§ To do: How many lines in the records below contain the word "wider"? State that number and nothing more.

___ Dataset content ___

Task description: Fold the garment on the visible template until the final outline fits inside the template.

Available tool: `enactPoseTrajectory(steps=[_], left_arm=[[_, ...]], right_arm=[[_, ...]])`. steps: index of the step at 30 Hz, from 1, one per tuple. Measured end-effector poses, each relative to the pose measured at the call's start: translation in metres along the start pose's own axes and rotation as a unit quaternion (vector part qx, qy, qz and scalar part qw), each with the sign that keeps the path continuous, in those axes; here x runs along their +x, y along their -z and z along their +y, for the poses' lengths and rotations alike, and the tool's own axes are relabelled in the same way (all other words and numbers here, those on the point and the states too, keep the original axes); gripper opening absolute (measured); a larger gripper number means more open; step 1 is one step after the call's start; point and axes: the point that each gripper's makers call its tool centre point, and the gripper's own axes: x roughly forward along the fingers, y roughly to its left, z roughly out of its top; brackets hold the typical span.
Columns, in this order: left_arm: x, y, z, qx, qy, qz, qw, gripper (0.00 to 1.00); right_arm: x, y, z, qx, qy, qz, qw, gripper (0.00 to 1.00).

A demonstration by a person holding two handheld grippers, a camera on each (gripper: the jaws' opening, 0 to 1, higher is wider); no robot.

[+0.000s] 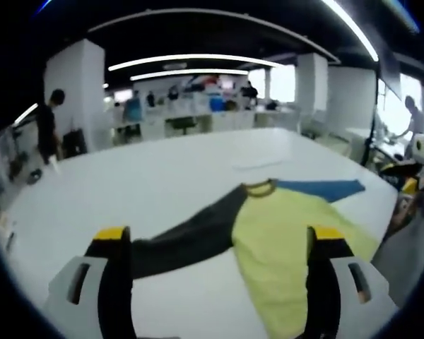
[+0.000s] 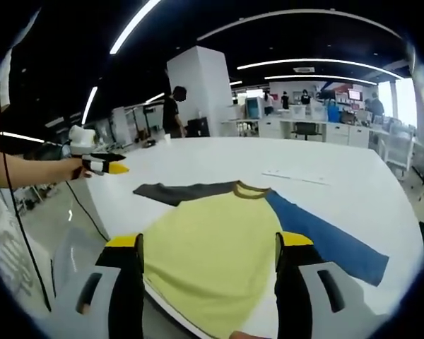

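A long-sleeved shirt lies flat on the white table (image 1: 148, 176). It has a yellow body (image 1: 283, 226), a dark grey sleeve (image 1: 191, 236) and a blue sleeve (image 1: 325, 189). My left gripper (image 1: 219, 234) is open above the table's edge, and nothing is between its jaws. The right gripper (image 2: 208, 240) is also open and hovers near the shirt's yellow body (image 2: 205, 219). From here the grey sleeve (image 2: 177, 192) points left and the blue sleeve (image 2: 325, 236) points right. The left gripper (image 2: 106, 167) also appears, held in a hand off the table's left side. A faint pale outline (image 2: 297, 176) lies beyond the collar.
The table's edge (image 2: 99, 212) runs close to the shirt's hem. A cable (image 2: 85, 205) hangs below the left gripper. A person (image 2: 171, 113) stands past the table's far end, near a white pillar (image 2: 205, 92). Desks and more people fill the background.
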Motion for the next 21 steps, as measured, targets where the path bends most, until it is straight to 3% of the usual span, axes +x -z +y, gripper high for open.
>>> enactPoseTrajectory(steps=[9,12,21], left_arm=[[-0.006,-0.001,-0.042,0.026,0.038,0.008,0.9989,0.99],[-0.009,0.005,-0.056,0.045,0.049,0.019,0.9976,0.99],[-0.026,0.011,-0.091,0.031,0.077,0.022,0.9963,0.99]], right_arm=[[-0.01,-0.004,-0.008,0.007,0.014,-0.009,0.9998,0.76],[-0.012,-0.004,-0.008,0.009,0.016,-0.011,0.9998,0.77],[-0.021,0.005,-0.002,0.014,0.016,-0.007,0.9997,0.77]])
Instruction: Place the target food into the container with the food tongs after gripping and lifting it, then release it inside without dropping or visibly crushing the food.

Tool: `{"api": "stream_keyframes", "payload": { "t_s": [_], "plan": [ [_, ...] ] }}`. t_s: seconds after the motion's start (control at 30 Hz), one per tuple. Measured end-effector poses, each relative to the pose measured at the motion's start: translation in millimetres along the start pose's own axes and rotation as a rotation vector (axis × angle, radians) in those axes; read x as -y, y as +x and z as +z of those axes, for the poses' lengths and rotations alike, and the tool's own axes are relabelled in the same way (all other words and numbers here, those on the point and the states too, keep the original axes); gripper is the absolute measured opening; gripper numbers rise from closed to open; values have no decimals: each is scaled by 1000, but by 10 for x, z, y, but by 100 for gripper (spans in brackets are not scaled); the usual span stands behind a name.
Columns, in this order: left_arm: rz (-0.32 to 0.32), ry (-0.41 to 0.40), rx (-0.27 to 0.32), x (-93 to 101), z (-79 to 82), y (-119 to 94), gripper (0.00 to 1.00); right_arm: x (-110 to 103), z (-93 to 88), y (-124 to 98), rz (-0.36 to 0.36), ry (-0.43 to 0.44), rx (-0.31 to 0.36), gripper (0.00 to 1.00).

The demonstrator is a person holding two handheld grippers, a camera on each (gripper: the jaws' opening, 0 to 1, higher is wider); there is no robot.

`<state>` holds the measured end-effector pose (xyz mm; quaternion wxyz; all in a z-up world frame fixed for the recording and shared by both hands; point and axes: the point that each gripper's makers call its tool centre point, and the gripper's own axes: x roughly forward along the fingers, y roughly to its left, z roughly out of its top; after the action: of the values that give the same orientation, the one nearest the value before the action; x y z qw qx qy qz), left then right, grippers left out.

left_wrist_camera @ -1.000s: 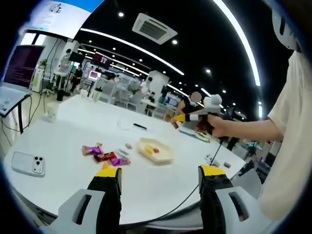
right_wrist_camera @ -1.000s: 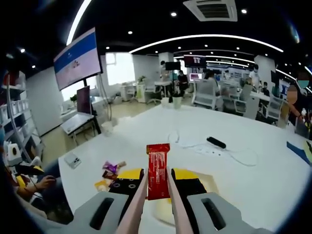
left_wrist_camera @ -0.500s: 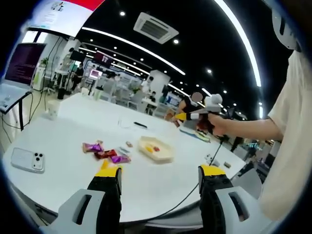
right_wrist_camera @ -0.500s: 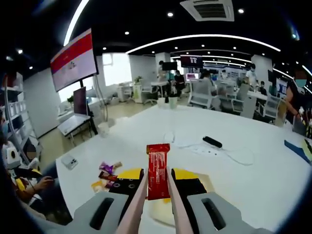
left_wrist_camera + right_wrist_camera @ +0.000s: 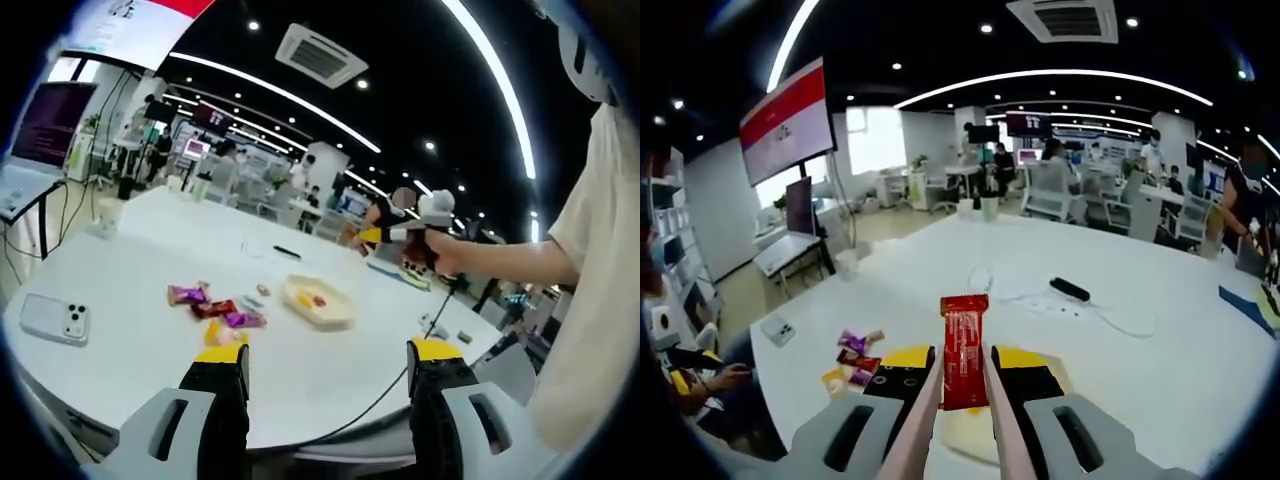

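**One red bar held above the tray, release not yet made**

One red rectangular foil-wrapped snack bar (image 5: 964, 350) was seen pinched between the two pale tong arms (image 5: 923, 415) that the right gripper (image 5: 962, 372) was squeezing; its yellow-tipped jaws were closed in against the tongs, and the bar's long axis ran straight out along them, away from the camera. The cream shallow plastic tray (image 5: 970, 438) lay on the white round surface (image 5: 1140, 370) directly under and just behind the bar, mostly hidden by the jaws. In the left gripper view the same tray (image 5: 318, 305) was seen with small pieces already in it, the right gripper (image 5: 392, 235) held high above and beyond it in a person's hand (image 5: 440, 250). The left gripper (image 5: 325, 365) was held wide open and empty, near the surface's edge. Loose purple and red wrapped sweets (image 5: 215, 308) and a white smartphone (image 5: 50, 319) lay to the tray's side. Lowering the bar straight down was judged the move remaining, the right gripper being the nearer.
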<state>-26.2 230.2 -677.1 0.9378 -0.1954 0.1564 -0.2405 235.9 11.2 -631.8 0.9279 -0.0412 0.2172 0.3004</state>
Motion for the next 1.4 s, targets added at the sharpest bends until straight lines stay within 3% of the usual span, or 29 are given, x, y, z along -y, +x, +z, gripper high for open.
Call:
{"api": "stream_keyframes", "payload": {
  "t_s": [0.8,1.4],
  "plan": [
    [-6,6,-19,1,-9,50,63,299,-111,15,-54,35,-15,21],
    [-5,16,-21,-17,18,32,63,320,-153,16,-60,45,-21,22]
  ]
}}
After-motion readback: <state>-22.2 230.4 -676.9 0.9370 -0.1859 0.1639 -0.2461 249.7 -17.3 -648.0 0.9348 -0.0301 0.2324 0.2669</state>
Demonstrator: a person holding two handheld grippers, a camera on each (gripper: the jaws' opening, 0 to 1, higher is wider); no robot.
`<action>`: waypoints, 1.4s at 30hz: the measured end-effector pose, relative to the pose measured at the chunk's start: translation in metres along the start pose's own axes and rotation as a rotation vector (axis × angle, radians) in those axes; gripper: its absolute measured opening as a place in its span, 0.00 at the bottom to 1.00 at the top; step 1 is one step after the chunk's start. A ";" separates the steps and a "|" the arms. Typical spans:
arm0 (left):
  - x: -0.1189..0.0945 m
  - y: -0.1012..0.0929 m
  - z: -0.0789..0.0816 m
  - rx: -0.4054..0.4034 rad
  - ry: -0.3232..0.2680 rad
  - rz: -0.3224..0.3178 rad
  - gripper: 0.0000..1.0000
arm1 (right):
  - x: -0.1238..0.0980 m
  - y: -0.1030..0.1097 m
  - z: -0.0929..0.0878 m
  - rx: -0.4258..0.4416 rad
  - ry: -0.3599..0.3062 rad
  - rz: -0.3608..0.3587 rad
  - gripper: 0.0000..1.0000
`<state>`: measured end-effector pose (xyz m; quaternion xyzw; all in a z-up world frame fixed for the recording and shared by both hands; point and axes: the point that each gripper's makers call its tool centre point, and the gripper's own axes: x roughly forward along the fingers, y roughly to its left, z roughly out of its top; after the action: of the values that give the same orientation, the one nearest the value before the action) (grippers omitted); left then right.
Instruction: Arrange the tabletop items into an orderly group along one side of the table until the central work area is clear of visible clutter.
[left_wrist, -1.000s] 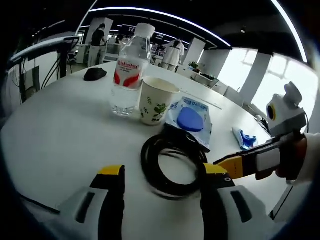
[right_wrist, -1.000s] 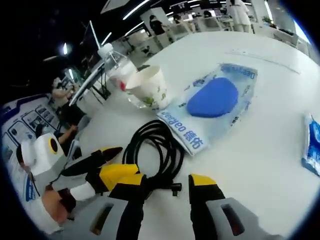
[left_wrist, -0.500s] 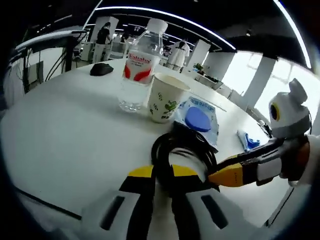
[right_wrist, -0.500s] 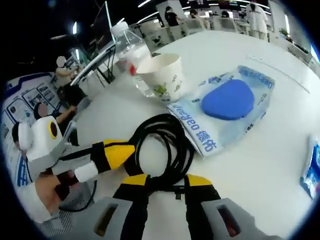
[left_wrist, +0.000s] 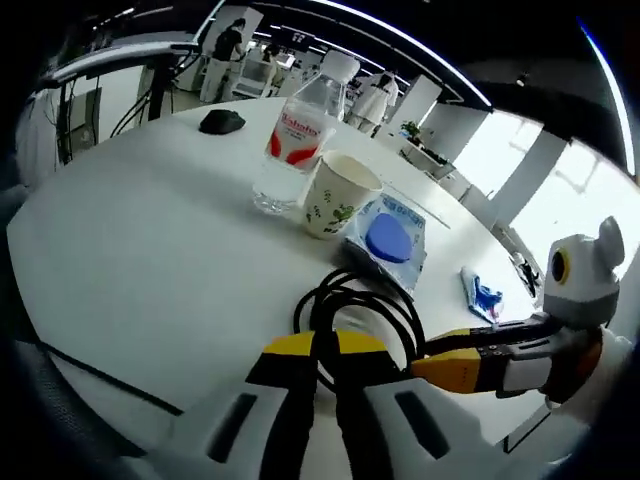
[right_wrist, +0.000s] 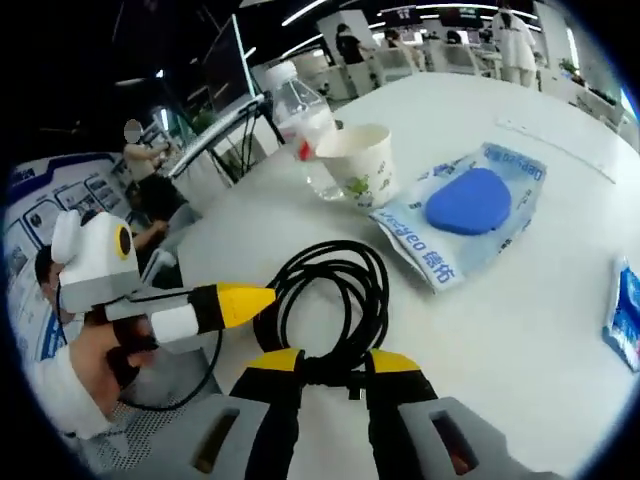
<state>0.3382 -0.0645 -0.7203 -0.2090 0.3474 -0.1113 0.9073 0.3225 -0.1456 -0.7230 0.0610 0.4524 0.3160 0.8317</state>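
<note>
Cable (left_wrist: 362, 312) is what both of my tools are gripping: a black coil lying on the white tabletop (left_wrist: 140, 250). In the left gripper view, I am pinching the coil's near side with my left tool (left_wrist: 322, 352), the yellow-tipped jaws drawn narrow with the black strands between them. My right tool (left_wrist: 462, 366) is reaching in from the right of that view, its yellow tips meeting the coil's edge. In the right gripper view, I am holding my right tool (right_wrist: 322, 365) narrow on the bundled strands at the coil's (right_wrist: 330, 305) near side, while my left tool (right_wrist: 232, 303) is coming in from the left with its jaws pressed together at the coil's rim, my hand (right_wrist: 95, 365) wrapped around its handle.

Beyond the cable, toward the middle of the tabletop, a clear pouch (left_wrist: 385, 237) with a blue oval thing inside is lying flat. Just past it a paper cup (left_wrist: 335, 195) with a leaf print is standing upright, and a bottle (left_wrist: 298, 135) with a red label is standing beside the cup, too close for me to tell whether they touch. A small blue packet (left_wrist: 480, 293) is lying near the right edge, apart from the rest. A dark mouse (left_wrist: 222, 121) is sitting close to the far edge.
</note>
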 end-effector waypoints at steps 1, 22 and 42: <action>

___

§ Answer section: 3